TASK BRIEF
Make an exact copy of the records, omitting all images.

RECORDS SHOWN

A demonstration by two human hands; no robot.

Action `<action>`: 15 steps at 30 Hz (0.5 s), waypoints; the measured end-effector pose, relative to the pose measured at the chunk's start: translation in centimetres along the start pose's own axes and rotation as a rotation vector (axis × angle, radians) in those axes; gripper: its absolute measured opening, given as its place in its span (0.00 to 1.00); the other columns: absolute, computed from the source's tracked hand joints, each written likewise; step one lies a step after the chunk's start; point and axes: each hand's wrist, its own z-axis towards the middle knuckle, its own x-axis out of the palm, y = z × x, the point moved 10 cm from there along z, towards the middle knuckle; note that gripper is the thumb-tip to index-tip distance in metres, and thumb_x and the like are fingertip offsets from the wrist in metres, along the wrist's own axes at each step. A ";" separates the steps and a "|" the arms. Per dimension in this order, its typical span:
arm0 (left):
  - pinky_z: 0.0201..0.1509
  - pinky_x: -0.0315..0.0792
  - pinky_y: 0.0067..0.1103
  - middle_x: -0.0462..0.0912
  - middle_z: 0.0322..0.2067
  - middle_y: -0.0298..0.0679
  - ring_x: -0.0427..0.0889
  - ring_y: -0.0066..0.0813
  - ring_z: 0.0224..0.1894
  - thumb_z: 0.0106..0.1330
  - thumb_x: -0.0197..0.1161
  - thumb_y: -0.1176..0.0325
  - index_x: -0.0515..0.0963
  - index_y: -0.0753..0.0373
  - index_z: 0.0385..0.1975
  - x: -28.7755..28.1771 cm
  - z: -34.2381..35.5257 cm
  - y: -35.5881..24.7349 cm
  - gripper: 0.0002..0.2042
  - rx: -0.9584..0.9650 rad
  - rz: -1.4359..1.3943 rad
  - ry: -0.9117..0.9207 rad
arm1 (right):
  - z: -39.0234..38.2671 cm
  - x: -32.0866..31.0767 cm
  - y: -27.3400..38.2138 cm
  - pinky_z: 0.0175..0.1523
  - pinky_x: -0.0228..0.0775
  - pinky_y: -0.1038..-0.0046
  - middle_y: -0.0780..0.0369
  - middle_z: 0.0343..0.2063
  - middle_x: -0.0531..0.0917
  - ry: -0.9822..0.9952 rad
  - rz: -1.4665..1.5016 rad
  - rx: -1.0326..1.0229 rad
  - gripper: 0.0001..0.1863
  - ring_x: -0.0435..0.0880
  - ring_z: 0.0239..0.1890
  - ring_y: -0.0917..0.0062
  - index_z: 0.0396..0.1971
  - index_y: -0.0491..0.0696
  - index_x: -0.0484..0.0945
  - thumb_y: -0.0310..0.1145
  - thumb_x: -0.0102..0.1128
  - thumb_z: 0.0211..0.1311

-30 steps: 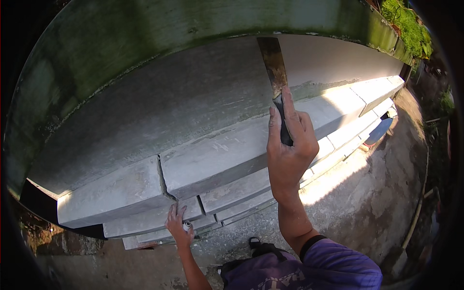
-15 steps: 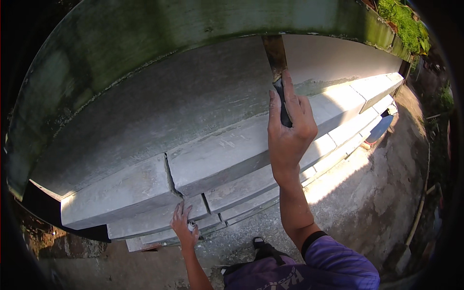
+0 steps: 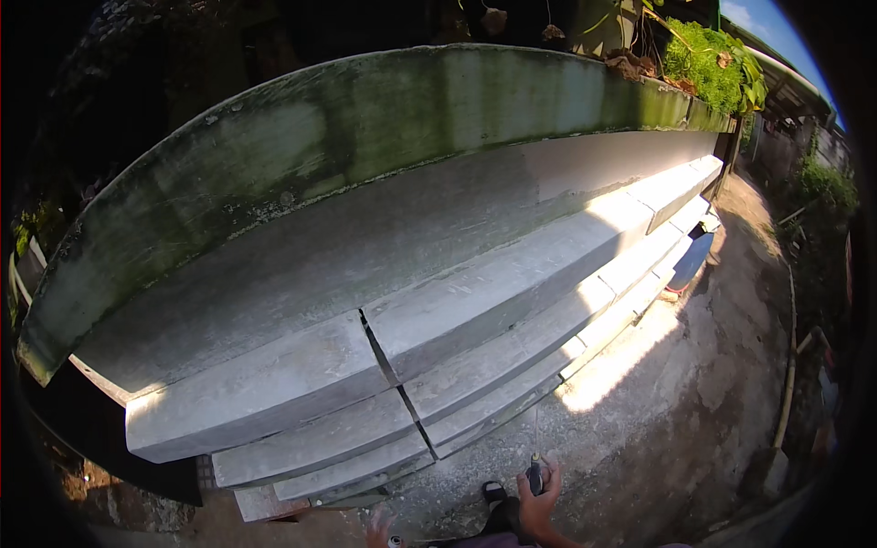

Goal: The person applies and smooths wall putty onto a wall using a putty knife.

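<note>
At the bottom centre, my right hand grips the dark handle of a scraper, its thin blade pointing up over the concrete floor. Left of it, my left hand, blurred and mostly cut off by the lower edge, has a small white cylindrical object at its fingers. Above both hands lie tiers of long pale concrete blocks, split by narrow dark joints. Behind them runs a grey recessed surface beneath a curved, green-stained concrete band.
Bright green plants grow along the band's right end. A blue object stands by the blocks' far end. A pale long-handled tool lies along the right side of the rough concrete floor. My sandalled foot shows below.
My right hand has dropped from in front of the grey surface to the lower edge with the scraper. My left hand has lowered from the blocks, and the view now takes in more above.
</note>
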 end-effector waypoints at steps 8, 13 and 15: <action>0.68 0.59 0.43 0.69 0.65 0.52 0.67 0.53 0.67 0.59 0.58 0.57 0.75 0.62 0.54 -3.2 6.5 -9.9 0.24 0.273 -0.226 0.177 | -5.2 -1.4 -3.2 0.29 0.68 0.80 0.64 0.26 0.80 0.051 0.234 0.395 0.10 0.75 0.24 0.84 0.47 0.48 0.67 0.26 0.55 0.70; 0.69 0.60 0.37 0.73 0.61 0.54 0.69 0.49 0.65 0.56 0.58 0.61 0.73 0.67 0.53 -7.8 13.3 -18.9 0.25 0.392 -0.573 -0.021 | -4.0 -4.8 -2.2 0.20 0.57 0.80 0.68 0.23 0.75 -0.120 0.173 0.215 0.10 0.69 0.17 0.87 0.47 0.48 0.67 0.28 0.55 0.71; 0.68 0.61 0.36 0.74 0.60 0.54 0.70 0.48 0.65 0.56 0.59 0.61 0.72 0.67 0.54 -8.6 14.0 -21.3 0.26 0.448 -0.632 -0.063 | -3.9 -5.8 -2.3 0.21 0.58 0.81 0.68 0.22 0.75 -0.132 0.161 0.177 0.06 0.69 0.18 0.87 0.43 0.48 0.70 0.28 0.56 0.70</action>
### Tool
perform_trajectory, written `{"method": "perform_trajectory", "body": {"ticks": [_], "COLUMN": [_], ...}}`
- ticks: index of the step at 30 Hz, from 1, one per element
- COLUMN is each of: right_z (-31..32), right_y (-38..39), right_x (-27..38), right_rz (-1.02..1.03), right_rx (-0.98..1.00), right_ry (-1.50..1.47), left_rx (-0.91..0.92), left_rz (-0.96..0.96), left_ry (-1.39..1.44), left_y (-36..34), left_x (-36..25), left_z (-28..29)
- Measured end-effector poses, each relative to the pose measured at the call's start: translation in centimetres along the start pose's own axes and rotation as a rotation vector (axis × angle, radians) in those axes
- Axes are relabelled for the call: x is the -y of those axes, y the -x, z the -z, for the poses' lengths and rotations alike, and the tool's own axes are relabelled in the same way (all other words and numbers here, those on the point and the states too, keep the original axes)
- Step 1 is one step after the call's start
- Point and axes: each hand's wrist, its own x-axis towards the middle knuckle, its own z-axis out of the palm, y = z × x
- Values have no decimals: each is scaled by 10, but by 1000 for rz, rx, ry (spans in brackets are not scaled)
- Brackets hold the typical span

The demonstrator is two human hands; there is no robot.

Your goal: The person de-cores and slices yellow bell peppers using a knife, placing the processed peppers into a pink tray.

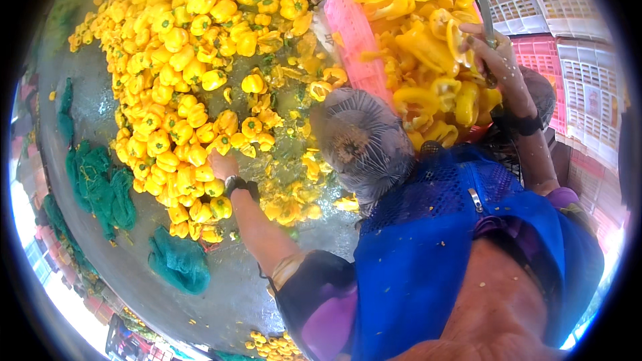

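My left hand [223, 166], with a dark band at its wrist, reaches into the lower right side of a big pile of whole yellow bell peppers [177, 60]. Its fingers touch the peppers and are partly hidden among them. Over on the right, my right hand [491, 57] is above a pink plastic crate [354, 40] heaped with cut yellow pepper pieces [428, 47]. Its fingers are bent around the edge of a pale-ribbed pepper piece [456, 39]. Beside this hand runs a curved grey band [483, 0]; its kind cannot be made out.
Pepper scraps [291, 200] litter the wet grey floor [241, 294] between the pile and my body. Green net sacks [100, 187] lie left of the pile. Stacked white crates [588, 87] and a pink crate [538, 73] stand at the right. More peppers [274, 345] lie at the bottom.
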Motion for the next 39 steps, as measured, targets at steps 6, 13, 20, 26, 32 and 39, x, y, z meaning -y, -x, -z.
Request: {"method": "perform_trajectory", "body": {"ticks": [6,13,20,26,32,39], "right_z": [-24,-41,-60,-93,-96,-66], "right_y": [-2,-3,11,25,30,26], "right_x": [25,23,40,47,60,30], "right_rz": [-72,-81,-32,292,478,650], "right_rx": [-33,-73,17,286,398,89], "right_ry": [75,136,24,-31,162,152], "left_rx": [-21,-4,-314,-297,-129,-25], "left_rz": [-264,-335,-122,-434,-652,-783], "left_ry": [-297,-397,631,1209,1363,1250], "left_y": [-33,-36,-13,66,152,218], "left_x": [12,2,-38,-167,-258,-320], "left_z": [-47,-34,31,198,293,315]}}
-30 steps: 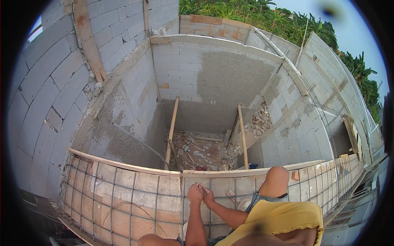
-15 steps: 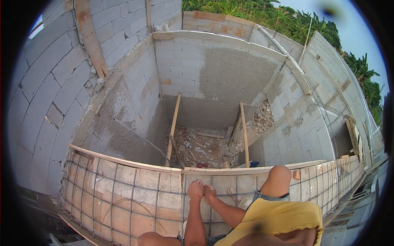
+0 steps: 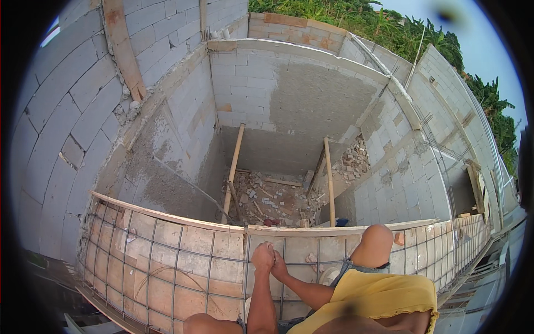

SOLUTION TO THE EXERCISE
A demonstration by two human hands; no robot.

Action `<action>`: 15 steps at 30 Hz (0.5 s), waypoints; the measured end-effector pose, relative to the pose measured at the chunk's start: translation in centimetres along the start pose's own axes and rotation as a rotation vector (axis × angle, radians) in those axes; gripper: its absolute measured opening, given as its place in its span (0.00 to 1.00); the other columns: absolute, computed from the source's tracked hand joints, each written likewise; step one lies a step after the chunk's start; point and axes: each hand's wrist, its own z-axis towards the middle knuckle, its own x-axis out of the palm, y = z × x, the point moved 10 cm from there along z, towards the middle knuckle; note that gripper is the thumb-tip to index-tip distance in metres, and thumb_x and the like are fingertip offsets from the wrist in metres, along the wrist's own axes at each step. A ";" separates the steps and a "|" the arms. Per dimension in this order, its typical span:
arm0 (left):
  - pinky_z: 0.0201..0.1509
  - pinky_x: -0.0315..0.0792
  - pinky_y: 0.0067..0.1103
  - middle_x: -0.0462..0.0912
  - middle_z: 0.0322..0.2067
  - middle_y: -0.0298..0.0679
  - ring_x: -0.0427..0.0889
  - ring_y: -0.0066..0.0813
  - ring_z: 0.0224..0.1894
  - thumb_z: 0.0106..0.1330
  - thumb_x: -0.0197..0.1161
  - thumb_y: -0.1176..0.0325
  - index_x: -0.0515..0.0963
  - index_y: -0.0753..0.0373
  - index_z: 0.0385..0.1975
  - x: -28.7755..28.1771 cm
  - z: -34.2381..35.5257 cm
  - y: -35.5881..24.7349 cm
  - gripper: 0.0002..0.2042
  - rx: -0.9584..0.9650 rad
  - rz: -1.4359..1.3943 rad
  - ry: -0.9117..0.9207 rad
arm1 (right):
  - z: -39.0234..38.2671 cm
  - x: -32.0866..31.0767 cm
  - y: -27.3400..38.2138 cm
  - pinky_z: 0.0175..0.1523
  - pinky_x: -0.0228..0.0775
  - pinky_y: -0.1038..-0.0046
  - middle_y: -0.0780..0.0369
  - middle_z: 0.0343..0.2063
  - middle_x: -0.0531..0.0917
  - ry: -0.9822..0.9952 rad
  - rz: -1.4665..1.5016 rad
  - rx: -1.0326..1.0229 rad
  - gripper: 0.0001..0.1863
  - ring_x: -0.0435..0.0880
  - ring_z: 0.0239..0.1890
  - ring_y: -0.0917..0.0062
  - index_z: 0.0396..0.1971
  - index_y: -0.0491..0.0696
  - index_x: -0.0484..0.0945
  - thumb_y: -0.0310..0.1145
  - thumb_x: -0.0102..0.1128
  - thumb_z: 0.0211..0.1311

-30 steps: 
-15 steps: 
+0 steps: 

Goal: The person applies and smooths wall putty onto a wall using a putty knife.

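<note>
At the bottom centre, my right hand grips the dark handle of a scraper, its thin blade pointing up over the concrete floor. Left of it, my left hand, blurred and mostly cut off by the lower edge, has a small white cylindrical object at its fingers. Above both hands lie tiers of long pale concrete blocks, split by narrow dark joints. Behind them runs a grey recessed surface beneath a curved, green-stained concrete band.
Bright green plants grow along the band's right end. A blue object stands by the blocks' far end. A pale long-handled tool lies along the right side of the rough concrete floor. My sandalled foot shows below.
My right hand has dropped from in front of the grey surface to the lower edge with the scraper. My left hand has lowered from the blocks, and the view now takes in more above.
</note>
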 end-effector waypoints at steps 8, 13 and 15: <action>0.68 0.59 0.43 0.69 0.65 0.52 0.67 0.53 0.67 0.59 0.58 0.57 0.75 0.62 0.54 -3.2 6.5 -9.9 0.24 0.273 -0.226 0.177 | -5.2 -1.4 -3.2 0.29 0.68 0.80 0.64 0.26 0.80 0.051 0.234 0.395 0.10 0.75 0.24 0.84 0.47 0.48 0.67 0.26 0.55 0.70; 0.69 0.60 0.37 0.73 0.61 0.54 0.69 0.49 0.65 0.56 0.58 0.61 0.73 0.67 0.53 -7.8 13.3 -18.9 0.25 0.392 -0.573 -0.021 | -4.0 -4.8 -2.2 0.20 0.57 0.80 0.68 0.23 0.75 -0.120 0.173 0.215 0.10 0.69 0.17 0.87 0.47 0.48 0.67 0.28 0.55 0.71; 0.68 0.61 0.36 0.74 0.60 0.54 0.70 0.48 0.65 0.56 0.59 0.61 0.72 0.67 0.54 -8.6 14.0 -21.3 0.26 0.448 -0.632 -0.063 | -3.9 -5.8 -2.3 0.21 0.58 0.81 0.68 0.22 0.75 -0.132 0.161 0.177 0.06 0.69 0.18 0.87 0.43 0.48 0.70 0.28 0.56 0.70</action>
### Tool
perform_trajectory, written `{"method": "perform_trajectory", "body": {"ticks": [_], "COLUMN": [_], ...}}`
- ticks: index of the step at 30 Hz, from 1, one per element
- COLUMN is each of: right_z (-31..32), right_y (-38..39), right_x (-27..38), right_rz (-1.02..1.03), right_rx (-0.98..1.00), right_ry (-1.50..1.47), left_rx (-0.91..0.92), left_rz (-0.96..0.96), left_ry (-1.39..1.44), left_y (-36..34), left_x (-36..25), left_z (-28..29)
- Measured end-effector poses, each relative to the pose measured at the call's start: translation in centimetres along the start pose's own axes and rotation as a rotation vector (axis × angle, radians) in those axes
- Axes are relabelled for the call: x is the -y of those axes, y the -x, z the -z, for the poses' lengths and rotations alike, and the tool's own axes are relabelled in the same way (all other words and numbers here, those on the point and the states too, keep the original axes)
- Step 1 is one step after the call's start
- Point and axes: each hand's wrist, its own x-axis towards the middle knuckle, its own z-axis out of the palm, y = z × x
- Values have no decimals: each is scaled by 10, but by 1000 for rz, rx, ry (spans in brackets are not scaled)
- Brackets hold the typical span

The demonstrator is two human hands; there is no robot.

Your goal: The person de-cores and slices yellow bell peppers using a knife, placing the processed peppers into a pink tray.


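My left hand [223, 166], with a dark band at its wrist, reaches into the lower right side of a big pile of whole yellow bell peppers [177, 60]. Its fingers touch the peppers and are partly hidden among them. Over on the right, my right hand [491, 57] is above a pink plastic crate [354, 40] heaped with cut yellow pepper pieces [428, 47]. Its fingers are bent around the edge of a pale-ribbed pepper piece [456, 39]. Beside this hand runs a curved grey band [483, 0]; its kind cannot be made out.
Pepper scraps [291, 200] litter the wet grey floor [241, 294] between the pile and my body. Green net sacks [100, 187] lie left of the pile. Stacked white crates [588, 87] and a pink crate [538, 73] stand at the right. More peppers [274, 345] lie at the bottom.
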Motion for the next 39 steps, as measured, targets at steps 6, 13, 20, 26, 32 and 39, x, y, z meaning -y, -x, -z.
Request: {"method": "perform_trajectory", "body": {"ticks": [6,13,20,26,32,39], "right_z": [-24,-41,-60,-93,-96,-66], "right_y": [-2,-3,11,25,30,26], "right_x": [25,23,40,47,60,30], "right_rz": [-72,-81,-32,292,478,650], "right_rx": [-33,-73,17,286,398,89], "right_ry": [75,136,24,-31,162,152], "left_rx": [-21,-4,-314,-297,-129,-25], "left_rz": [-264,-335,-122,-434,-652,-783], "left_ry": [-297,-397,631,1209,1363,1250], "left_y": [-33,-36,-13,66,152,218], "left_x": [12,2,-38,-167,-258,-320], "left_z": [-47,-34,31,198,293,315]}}
-30 steps: 
-15 steps: 
+0 steps: 

The answer was written out completely.